Anna Leigh Waters nació en 2006 en Florida, Estados Unidos, y creció rodeada del pickleball gracias a su madre Leigh, jugadora profesional del circuito. Lo que comenzó como una actividad familiar se convirtió pronto en algo mucho más serio: a los doce años ya competía en torneos juveniles con un nivel que dejaba boquiabiertos a los adultos que la observaban, y a los dieciséis había llegado al número uno del ranking mundial femenino, una proeza sin precedentes en el deporte.
Una infancia sobre la pista
Pocas historias en el deporte profesional son tan particulares como la de Anna Leigh Waters. Crecer con una madre profesional de pickleball significó pasar cientos de horas en las pistas desde muy pequeña, absorbiendo los fundamentos del juego casi sin darse cuenta. Cuando comenzó a competir de manera seria, tenía una base técnica que normalmente requiere años de formación intensa: su posicionamiento en la cocina, su manejo del ritmo y su capacidad de defensa ya eran notables antes de cumplir los quince años.
El salto al circuito profesional femenino se produjo siendo todavía una adolescente, y la industria del pickleball se encontró de repente con una fenómeno que rompía todos los esquemas. Jugadoras con años de experiencia profesional descubrían que aquella chica joven era capaz de igualarlas o superarlas en todos los aspectos del juego.

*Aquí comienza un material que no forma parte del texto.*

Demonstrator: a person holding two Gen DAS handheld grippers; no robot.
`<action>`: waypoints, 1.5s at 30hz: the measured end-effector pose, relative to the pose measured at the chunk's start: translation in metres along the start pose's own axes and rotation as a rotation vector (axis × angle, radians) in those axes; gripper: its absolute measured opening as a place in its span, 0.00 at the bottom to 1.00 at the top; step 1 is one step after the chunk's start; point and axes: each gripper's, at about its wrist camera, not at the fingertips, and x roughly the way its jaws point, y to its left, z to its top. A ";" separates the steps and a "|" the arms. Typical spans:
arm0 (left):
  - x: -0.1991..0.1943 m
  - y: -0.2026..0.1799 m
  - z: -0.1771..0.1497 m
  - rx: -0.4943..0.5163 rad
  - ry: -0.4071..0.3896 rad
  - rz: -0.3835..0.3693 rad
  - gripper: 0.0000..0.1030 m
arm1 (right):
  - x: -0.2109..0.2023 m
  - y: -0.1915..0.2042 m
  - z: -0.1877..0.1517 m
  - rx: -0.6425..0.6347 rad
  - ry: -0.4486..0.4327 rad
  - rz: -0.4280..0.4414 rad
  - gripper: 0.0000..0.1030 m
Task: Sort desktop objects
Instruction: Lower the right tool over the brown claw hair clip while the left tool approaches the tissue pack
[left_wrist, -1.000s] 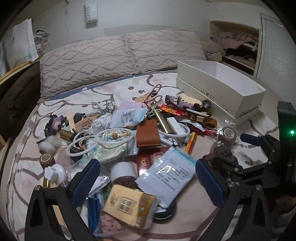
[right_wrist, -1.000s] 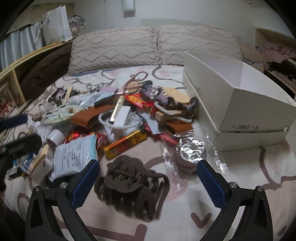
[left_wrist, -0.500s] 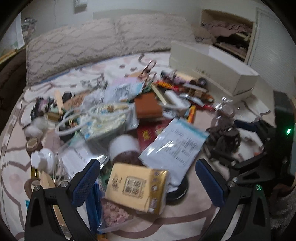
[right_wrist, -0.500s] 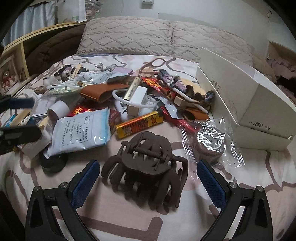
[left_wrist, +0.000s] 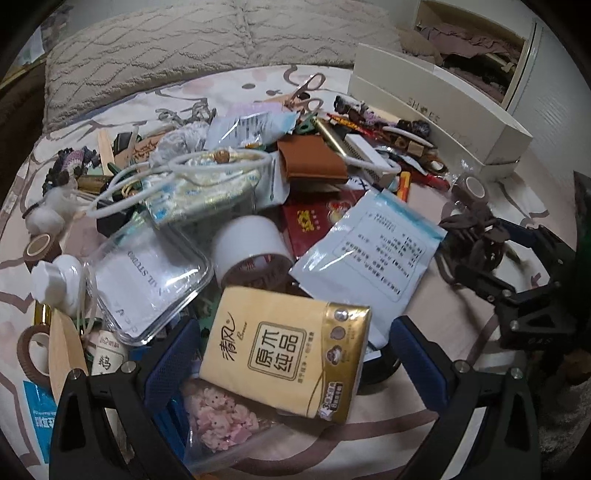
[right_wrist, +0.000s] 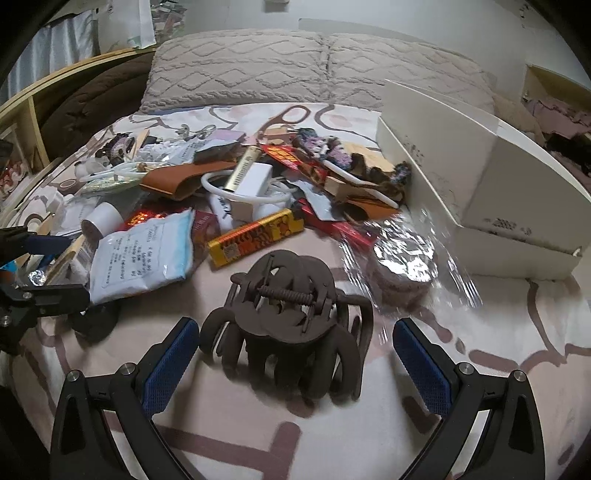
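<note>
A heap of small items covers the bed. In the left wrist view a yellow tissue pack (left_wrist: 284, 347) lies between the blue pads of my open left gripper (left_wrist: 291, 362), not gripped. A white zip bag (left_wrist: 369, 251) and a white tape roll (left_wrist: 251, 243) lie just beyond it. In the right wrist view a dark brown hair claw clip (right_wrist: 291, 314) sits on the sheet between the pads of my open right gripper (right_wrist: 295, 362), untouched. My right gripper (left_wrist: 517, 266) also shows at the right of the left wrist view, around the claw clip (left_wrist: 476, 236).
A white shoe box (right_wrist: 480, 177) stands open at the right, with its other half (left_wrist: 436, 99) seen past the heap. A wrapped brown tape roll (right_wrist: 402, 266) lies beside the clip. A yellow bar (right_wrist: 255, 236), brown wallet (left_wrist: 310, 162), clear case (left_wrist: 147, 273) and pillows (right_wrist: 314, 66) are nearby.
Both grippers have dropped lower and moved forward. The tissue pack now sits between the left pads and the claw clip between the right pads. Neither has been gripped.
</note>
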 end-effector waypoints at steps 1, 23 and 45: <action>0.000 0.000 0.000 -0.003 0.001 -0.002 1.00 | -0.001 -0.003 -0.001 0.007 0.000 0.000 1.00; 0.004 0.003 -0.010 -0.158 -0.011 0.008 1.00 | 0.000 -0.028 -0.015 0.115 -0.018 0.040 1.00; -0.004 0.011 -0.012 -0.210 -0.021 -0.048 1.00 | -0.005 -0.024 -0.015 0.272 -0.061 0.056 1.00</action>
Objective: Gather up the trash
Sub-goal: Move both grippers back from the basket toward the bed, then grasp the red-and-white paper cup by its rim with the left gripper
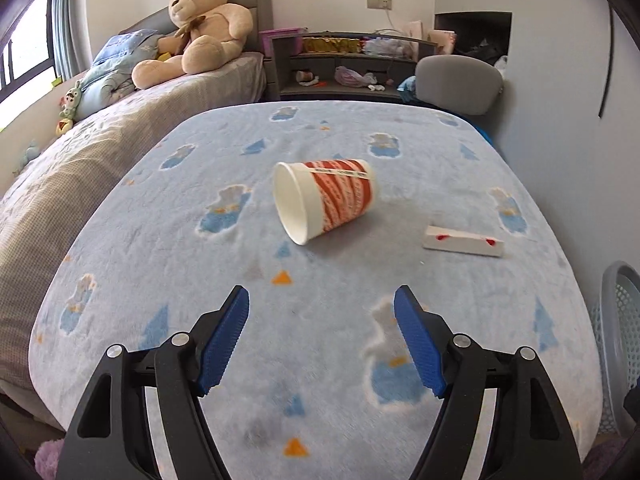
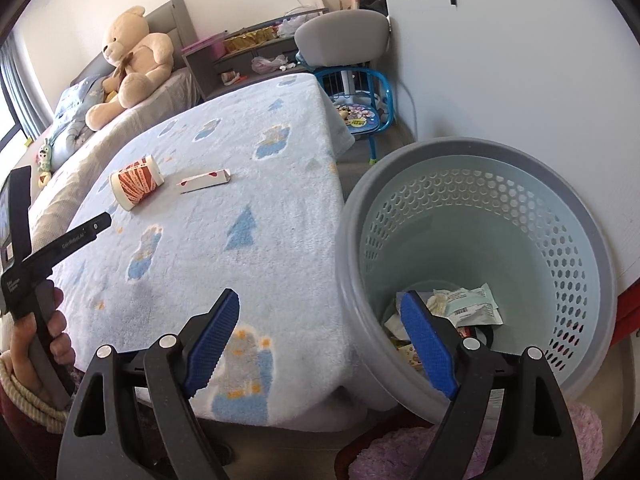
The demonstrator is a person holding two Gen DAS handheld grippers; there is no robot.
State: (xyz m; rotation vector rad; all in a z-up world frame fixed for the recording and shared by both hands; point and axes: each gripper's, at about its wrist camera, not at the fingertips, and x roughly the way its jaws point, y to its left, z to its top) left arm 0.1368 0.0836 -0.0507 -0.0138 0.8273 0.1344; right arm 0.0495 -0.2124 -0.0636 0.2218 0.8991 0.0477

El número uno mundial a los dieciséis
Alcanzar el puesto número uno del mundo en cualquier deporte con dieciséis años es una proeza extraordinaria. En el caso del pickleball, donde el circuito profesional ha crecido exponencialmente y la competencia es cada año más alta, el mérito es aún mayor. Waters consiguió ese liderazgo combinando victorias en individual —la prueba más exigente, donde no hay compañera en quien apoyarse— con títulos en dobles, muchos de ellos formando pareja con su madre Leigh.
Esta dupla familiar es uno de los aspectos más singulares del caso Waters. Madre e hija compitiendo juntas a nivel profesional, ganando títulos juntas y viajando por el circuito juntas es algo que no tiene precedentes en ningún deporte de raqueta de alto nivel. La comunicación y el entendimiento que tienen dentro de la pista —fruto de años compartiendo entrenamientos— les da una ventaja sobre otras parejas que es difícil de neutralizar.
Potencia, defensa y madurez táctica
El juego de Anna Leigh Waters sorprende por varias razones. La primera es la potencia: genera unos golpes de una velocidad y una profundidad inusuales para su complexión, lo que hace que su drive desde el fondo de la pista sea una amenaza permanente para sus rivales. La segunda es la defensa: muy pocas jugadoras del circuito pueden devolver bolas difíciles con la consistencia que ella muestra, lo que hace que los puntos donde Waters está en desventaja raramente terminen con su derrota.
La tercera razón, quizás la más sorprendente, es su madurez táctica. Waters no juega con la impulsividad de una adolescente; juega con la paciencia de alguien que ha entendido profundamente que en el pickleball la victoria suele llegar a quien comete menos errores y sabe esperar el momento adecuado para atacar.
El futuro del pickleball femenino
Con apenas dieciocho o diecinueve años en el momento de escribir estas líneas, Anna Leigh Waters está lejos del final de su carrera. Los títulos que ya acumula —innumerables en el circuito PPA y APP, con victorias en los torneos más importantes del deporte— son suficientes para asegurarle un lugar en la historia del pickleball. Pero lo más apasionante es que su trayectoria acaba de comenzar. Si continúa desarrollándose al ritmo que lleva, podría convertirse en la dominadora absoluta del deporte femenino durante la próxima década.